It seems our State and Regional Tourism organizations have no other ideas of getting more visitors to North Queensland, except more advertisements.
What we need now are innovative, smart and practical ideas, innovations and projects to deliver tourists, rather than make them consider visiting.
Twittersphere is full of Nth QLD tourism operators, and I don't think one of them will say I am wrong when I say that we desperately need more tourists delivered to us, and now.
So, we need to look at why people are going overseas or other parts of Australia rather than here to the Whitsundays, and North QLD, and to address those issues.
Let's look at Airlie Beach:
When Queenslanders search for travel information about the Whitsundays, its 50/50 Airlie Beach / Hamilton Island.
When NSW folks look to holiday in the Whitsundays, its around 33/66 Airlie Beach / Hamilton Island.

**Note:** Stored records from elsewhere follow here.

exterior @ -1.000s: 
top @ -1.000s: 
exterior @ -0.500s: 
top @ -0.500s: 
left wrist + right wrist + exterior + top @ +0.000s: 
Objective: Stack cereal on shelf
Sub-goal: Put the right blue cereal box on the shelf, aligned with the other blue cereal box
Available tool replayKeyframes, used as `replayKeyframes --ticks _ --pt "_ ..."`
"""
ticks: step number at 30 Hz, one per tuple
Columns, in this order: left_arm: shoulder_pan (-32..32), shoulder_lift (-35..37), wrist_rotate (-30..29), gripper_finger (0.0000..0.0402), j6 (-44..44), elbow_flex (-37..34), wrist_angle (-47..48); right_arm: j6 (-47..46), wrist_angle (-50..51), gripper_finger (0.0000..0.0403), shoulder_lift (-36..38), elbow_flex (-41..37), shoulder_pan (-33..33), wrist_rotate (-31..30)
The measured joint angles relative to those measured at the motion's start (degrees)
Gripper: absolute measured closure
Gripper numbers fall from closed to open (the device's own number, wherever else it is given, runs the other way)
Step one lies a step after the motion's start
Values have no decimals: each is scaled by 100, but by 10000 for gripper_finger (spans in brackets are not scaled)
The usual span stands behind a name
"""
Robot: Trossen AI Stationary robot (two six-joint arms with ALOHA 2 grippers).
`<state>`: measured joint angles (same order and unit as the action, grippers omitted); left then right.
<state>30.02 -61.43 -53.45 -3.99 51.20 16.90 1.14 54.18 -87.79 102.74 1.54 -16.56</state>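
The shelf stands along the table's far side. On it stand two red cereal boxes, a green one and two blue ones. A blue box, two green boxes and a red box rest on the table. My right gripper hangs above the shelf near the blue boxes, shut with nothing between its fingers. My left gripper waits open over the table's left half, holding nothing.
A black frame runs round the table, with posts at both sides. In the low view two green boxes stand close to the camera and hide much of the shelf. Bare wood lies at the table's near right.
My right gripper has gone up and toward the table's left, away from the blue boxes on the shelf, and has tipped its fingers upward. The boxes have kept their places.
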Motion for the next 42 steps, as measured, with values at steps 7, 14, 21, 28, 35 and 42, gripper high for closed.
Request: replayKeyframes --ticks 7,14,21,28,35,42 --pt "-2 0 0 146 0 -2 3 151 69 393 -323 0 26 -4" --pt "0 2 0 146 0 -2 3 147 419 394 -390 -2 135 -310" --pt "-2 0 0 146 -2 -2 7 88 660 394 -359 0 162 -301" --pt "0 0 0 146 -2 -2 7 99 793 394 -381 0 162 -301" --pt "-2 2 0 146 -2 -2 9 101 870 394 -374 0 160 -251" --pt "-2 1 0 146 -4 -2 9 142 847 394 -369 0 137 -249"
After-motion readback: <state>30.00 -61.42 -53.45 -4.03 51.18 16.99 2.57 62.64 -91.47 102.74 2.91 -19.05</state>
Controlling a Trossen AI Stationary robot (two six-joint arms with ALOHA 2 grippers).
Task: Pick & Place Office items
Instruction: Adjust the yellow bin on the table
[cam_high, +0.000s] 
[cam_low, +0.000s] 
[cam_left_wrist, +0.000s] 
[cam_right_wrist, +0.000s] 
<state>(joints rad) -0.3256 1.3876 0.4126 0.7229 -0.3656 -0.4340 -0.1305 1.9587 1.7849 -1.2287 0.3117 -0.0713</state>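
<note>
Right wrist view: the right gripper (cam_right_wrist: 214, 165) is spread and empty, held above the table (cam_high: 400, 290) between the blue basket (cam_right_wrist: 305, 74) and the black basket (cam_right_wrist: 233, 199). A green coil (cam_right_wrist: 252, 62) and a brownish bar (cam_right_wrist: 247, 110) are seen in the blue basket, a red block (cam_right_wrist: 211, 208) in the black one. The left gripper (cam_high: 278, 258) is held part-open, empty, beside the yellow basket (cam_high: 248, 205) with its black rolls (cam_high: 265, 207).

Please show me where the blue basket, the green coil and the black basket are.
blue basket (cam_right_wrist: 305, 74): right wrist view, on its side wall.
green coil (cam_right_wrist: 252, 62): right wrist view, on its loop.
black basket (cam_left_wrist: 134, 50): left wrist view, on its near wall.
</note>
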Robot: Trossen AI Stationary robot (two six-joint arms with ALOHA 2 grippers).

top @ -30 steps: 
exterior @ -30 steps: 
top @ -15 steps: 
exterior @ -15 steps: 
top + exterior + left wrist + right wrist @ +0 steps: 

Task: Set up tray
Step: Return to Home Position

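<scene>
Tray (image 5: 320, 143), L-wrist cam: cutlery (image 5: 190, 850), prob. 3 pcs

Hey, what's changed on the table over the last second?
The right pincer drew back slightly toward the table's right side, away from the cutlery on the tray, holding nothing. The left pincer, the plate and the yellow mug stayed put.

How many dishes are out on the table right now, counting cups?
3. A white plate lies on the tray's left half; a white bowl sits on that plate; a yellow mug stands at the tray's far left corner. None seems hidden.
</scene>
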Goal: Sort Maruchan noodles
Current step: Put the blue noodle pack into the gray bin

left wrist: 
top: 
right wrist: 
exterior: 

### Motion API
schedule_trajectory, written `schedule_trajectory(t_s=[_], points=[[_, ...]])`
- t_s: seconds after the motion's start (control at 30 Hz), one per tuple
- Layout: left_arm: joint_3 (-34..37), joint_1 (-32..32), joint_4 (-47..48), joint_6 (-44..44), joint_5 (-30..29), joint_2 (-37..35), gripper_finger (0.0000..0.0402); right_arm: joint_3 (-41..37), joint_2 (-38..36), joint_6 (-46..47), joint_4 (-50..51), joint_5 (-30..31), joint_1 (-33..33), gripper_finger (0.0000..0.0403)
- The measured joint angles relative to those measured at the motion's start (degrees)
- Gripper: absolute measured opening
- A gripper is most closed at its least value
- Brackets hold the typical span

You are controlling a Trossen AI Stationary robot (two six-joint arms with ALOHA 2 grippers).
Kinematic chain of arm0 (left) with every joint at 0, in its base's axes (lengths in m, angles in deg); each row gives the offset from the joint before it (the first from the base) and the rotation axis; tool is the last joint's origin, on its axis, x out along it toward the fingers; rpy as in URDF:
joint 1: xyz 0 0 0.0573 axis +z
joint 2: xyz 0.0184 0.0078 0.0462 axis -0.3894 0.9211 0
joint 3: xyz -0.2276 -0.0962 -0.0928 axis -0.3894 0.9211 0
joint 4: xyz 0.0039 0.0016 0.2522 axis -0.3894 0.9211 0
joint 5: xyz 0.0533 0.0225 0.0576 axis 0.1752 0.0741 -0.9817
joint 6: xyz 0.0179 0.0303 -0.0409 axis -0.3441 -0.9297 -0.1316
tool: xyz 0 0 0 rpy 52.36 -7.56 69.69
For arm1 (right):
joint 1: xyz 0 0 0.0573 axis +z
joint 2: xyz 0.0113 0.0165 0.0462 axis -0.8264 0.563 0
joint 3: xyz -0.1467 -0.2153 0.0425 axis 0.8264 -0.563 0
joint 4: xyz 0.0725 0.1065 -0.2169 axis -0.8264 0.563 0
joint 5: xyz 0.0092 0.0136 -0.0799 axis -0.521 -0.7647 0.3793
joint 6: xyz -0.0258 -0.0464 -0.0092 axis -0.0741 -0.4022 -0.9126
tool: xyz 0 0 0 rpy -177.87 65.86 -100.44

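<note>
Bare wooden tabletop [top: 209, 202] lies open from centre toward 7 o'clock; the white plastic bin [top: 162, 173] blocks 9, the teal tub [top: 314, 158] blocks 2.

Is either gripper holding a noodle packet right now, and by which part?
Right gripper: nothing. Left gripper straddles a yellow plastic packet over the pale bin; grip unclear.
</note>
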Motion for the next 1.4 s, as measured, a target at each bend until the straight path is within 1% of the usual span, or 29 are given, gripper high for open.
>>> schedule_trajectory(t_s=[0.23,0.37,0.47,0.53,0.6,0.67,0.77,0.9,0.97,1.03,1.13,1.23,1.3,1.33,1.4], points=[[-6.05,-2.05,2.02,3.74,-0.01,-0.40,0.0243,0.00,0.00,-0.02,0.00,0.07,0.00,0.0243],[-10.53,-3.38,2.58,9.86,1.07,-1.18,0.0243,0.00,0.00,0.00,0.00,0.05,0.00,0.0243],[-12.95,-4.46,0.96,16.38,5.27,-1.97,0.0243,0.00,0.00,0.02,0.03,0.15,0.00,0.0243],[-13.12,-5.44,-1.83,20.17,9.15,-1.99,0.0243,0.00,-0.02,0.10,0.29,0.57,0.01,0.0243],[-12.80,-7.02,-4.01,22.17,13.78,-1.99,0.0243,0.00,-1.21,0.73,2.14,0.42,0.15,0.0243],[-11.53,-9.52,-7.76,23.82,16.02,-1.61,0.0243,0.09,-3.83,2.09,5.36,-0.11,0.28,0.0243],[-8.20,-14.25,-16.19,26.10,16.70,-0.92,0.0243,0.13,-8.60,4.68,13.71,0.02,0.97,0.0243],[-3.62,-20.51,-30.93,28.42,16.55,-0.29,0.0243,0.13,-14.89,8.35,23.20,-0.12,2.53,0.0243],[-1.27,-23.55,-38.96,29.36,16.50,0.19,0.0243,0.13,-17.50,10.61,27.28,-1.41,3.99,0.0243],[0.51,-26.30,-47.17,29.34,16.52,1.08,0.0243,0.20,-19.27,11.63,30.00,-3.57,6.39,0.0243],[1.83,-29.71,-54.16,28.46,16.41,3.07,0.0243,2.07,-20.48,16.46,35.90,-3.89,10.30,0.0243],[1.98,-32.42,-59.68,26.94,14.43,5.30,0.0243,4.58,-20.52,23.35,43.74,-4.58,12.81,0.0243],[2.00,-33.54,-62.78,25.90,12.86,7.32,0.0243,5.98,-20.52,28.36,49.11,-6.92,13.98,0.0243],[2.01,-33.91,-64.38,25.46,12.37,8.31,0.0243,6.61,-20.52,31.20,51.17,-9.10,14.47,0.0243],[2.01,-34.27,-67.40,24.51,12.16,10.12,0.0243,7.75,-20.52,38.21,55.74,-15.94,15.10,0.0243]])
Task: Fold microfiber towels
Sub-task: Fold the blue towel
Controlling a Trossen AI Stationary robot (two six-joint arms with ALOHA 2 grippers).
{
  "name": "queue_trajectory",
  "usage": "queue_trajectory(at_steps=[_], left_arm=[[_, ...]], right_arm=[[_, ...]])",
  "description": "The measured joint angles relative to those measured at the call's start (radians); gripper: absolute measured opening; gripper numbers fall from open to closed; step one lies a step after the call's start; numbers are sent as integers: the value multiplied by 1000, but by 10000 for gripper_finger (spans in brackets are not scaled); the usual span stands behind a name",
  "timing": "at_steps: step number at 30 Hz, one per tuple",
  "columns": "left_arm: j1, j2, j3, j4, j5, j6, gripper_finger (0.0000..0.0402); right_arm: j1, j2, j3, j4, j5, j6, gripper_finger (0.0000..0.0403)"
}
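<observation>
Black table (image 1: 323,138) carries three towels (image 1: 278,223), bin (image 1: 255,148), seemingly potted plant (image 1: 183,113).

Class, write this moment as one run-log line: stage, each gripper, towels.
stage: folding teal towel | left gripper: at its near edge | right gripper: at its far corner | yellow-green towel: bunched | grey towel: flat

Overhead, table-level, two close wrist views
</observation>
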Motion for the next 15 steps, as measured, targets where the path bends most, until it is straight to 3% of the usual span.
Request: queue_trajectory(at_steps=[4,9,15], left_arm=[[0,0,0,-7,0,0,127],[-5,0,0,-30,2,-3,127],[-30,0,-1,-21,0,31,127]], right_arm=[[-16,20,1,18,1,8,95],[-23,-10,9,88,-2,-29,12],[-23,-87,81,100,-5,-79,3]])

When VIC folks look to holiday in the Whitsundays, its around 25/75 Airlie Beach / Hamilton Island.
It appears the difference in preferences between Airlie Beach and Hamilton Island by Queenslanders & those Interstate is that Queenslanders can drive here.
The second most important difference is direct flights from Sydney and Melbourne to Hamilton Island, where as Proserpine only receives flights from Brisbane.
You could say that there is a huge market the mainland is missing out on - the interstate family with their own car.
This brings up the idea of a Bass Strait style Car Ferry / Ship, with cabins, that would travel non-stop between Brisbane and Cairns. This would deliver a unique 'two holidays for the price and time of one' - a cruise and a drive holiday. The benefit to Airlie Beach would be the increased visitors arriving in by car on their journey through after witnessing the Whitsundays from a ships deck.
The ships would also still deliver driving visitors and backpackers when the Bruce Highway is cut at Rockhampton again.
A Car Ferry service between Brisbane & Cairns may may deliver 500 families a week, with freedom to move and choose and explore villages and towns away from the airports.
But that is just one idea. In the twittersphere I've heard that some of the problems are booking agents taking large commissions, creating inflated prices for tours. If the agents dropped their commission by half (currently between 25%-33%), then the tours would be 10%-15% cheaper.
A business person in Port Douglas suggests that we should increase the Departure Tax on Australians going overseas so as to encourage them to holiday in Australia, and in particular up here.
I don't think throwing money into more advertising (which hasn't worked since 'Queensland, where the Sun shines') or a new slogan is going to help.
Do you have any ideas? What are your thoughts?